Figure 4. Effect of substrate concentrations on amylase activity.

The activity of cassava amylase on commercial starch increased with increase in time and remained constant after 80 min (Figure 5) whereas,on its own starch,there was no activity till half an hour. After 30 min. the activity gradually increases,it remains constant after one and half hour. This indicates that,the cassava amylase is acting very rapidly on commercial starch than on its own starch.

ejbio-commercial-starchs

Figure 5. Activity of cassava amylase on cassava starch and commercial starch.

The activity of salivary amylase on cassava starch is more when compared to activity of salivary amylase on commercial starch. (Figure 6). This indicates that the salivary amylase is digesting cassava starch more easily than commercial starch.

ejbio-Salivary-amylase

Figure 6. Activity of Salivary amylase on Cassava & commercial starch.

4. Conclusions

The present study sought to assess,the potential utilization of Cassava peel to obtain the enzyme amylase. The amylase was purified and studied for its characterization. The ranges of pH,temperature and substrate concentrations were used to determine its optimum activity. The physico-chemical properties indicate the presence of amylase activity in cassava peel. The optimum pH,temperature and substrate concentration were determined as 7,50°C and 4% respectively.

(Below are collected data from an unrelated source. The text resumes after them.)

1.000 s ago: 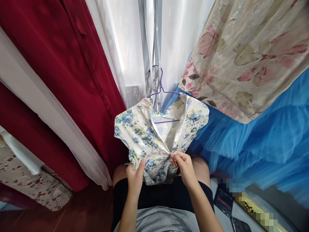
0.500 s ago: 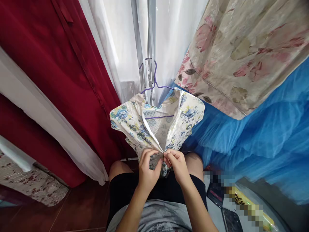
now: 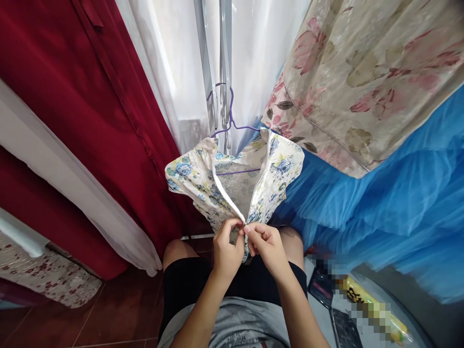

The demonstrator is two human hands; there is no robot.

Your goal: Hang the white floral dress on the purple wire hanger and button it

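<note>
A white top with blue and yellow flowers (image 3: 188, 171) hangs on a purple wire hanger (image 3: 231, 123) in front of me. Its front falls open in a V, edged by white strips (image 3: 227, 195) that look like zipper tape and meet at a point low down. At that point my left hand (image 3: 229, 249) pinches the fabric with thumb and forefinger. My right hand (image 3: 267, 244) is closed on the opposite edge, fingertips touching the left ones. Any small zipper pull between the fingers is hidden. Below, the cloth drops between my knees.
Red cloth (image 3: 108, 125) and white cloth (image 3: 261, 58) hang left and behind. Floral fabric (image 3: 377, 82) and blue tulle (image 3: 362, 217) hang at right. A grey surface at lower right bears a phone (image 3: 346, 328), a dark object (image 3: 321, 285) and a yellow packet (image 3: 384, 316).
Both hands have shifted slightly, closing together at the bottom of the V. The left fingers now sit nearer the right ones. The view has moved a little.
</note>
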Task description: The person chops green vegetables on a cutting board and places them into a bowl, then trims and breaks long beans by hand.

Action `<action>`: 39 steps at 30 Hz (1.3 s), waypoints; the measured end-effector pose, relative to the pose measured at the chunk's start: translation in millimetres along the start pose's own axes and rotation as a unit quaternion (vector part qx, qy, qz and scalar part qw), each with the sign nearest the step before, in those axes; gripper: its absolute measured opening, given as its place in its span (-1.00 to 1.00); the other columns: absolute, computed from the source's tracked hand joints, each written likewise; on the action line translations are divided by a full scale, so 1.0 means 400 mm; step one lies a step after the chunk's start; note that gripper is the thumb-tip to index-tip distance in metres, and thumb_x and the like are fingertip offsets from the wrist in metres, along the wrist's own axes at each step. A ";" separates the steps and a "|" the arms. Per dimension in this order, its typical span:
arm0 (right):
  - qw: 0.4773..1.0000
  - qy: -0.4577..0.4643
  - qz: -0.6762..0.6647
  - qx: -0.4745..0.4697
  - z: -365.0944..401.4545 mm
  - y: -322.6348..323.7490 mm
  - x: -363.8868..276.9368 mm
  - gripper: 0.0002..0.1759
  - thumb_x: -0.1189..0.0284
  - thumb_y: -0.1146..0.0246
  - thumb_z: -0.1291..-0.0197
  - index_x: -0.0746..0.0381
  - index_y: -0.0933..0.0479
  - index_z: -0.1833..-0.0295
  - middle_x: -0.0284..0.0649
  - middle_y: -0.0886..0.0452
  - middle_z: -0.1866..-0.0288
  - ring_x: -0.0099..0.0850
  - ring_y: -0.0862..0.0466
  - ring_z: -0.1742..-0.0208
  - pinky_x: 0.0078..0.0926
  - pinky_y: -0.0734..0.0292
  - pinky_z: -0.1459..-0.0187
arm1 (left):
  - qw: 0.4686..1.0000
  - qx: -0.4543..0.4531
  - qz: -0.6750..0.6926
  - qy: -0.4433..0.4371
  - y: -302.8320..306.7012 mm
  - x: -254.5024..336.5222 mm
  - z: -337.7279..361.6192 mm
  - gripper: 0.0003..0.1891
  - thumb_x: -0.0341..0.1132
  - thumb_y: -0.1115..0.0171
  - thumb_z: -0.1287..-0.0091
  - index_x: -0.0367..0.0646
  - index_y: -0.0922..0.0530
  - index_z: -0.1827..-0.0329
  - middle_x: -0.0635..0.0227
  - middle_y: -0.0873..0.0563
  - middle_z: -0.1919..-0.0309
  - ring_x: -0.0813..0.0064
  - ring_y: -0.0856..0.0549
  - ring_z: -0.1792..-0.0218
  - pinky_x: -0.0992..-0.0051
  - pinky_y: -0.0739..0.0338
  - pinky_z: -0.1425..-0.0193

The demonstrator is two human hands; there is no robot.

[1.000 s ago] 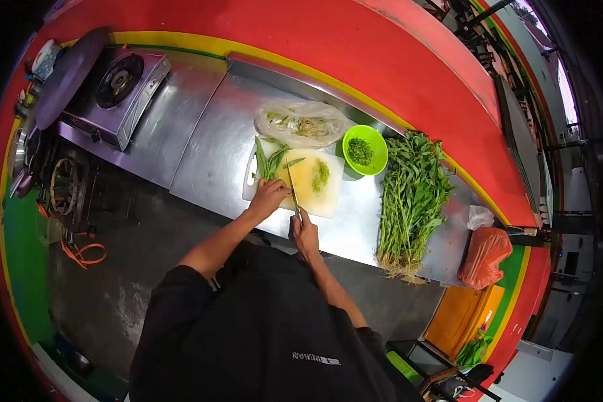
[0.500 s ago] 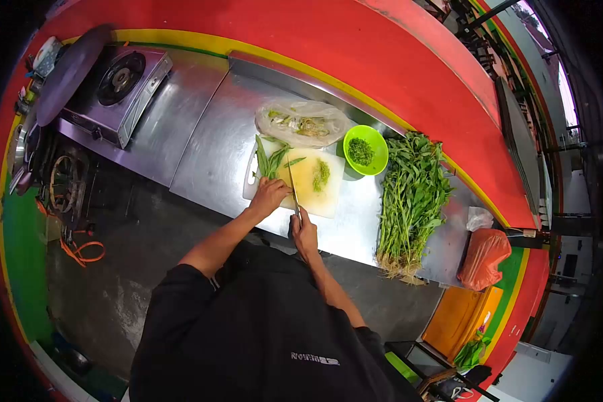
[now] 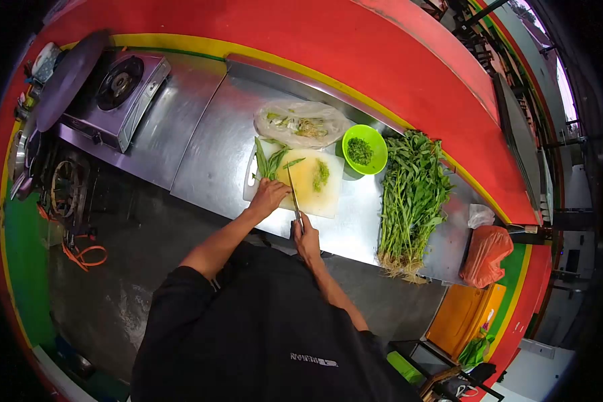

The main difference between cassava amylase and fungal amylases known till now is that fungal amylases has wide temperature and pH whereas plant amylase i.e.,cassava amylase has specific temperature and pH for its activity. Since the amylases from fungal source have wide temperature and pH range activity,they are being used as industrial source of amylase.

The disadvantage of fungal amylases is that because of its wide pH and temperature range,it is difficult to stop its activity at desired level. If we go for plant amylase,it may not create a problem like above,since it has specific pH and temperature for its activity. Specially,it may not be a problem to obtain amylase from cassava source,because at a rough estimate,about 10 million tones of cassava are processed into ‘Garry’ annually in Nigeria alone [3,6,7,19,22,24].

Since these peels could make up to 10% of the wet weight of roots,they can constitute an important potential resource of industrial amylase. These cassava peels constitute as a major waste during processing of million tones of cassava into different products. After amylase extraction,these peels can be used as animal fodder [25,26,27,28].

From experimental studies,it is clear that cassava amylase show lower activity on its own starch but considerably higher activity on commercial starch. Interestingly,salivary amylase is more active on cassava starch than commercial starch. One of the other important facts to be considered is that almost all tuberous,starchy roots have both enzyme and substrate present together in the same part. But,its own enzyme does not show maximal activity on its own starch. However strange it may sound but it is true. Which molecules are regulating the activity of its own amylase is yet unclear.

Acknowledgements

The authors express sincere gratitude to the authorities of JSS College,Mysore for the initiation of the present research work and Principal,Shridevi Institute of Engineering & Technology (S.I.E.T),Department of Studies in Biotechnology & Engineering,Tumkur - 572 106 for providing facilities to complete the research work.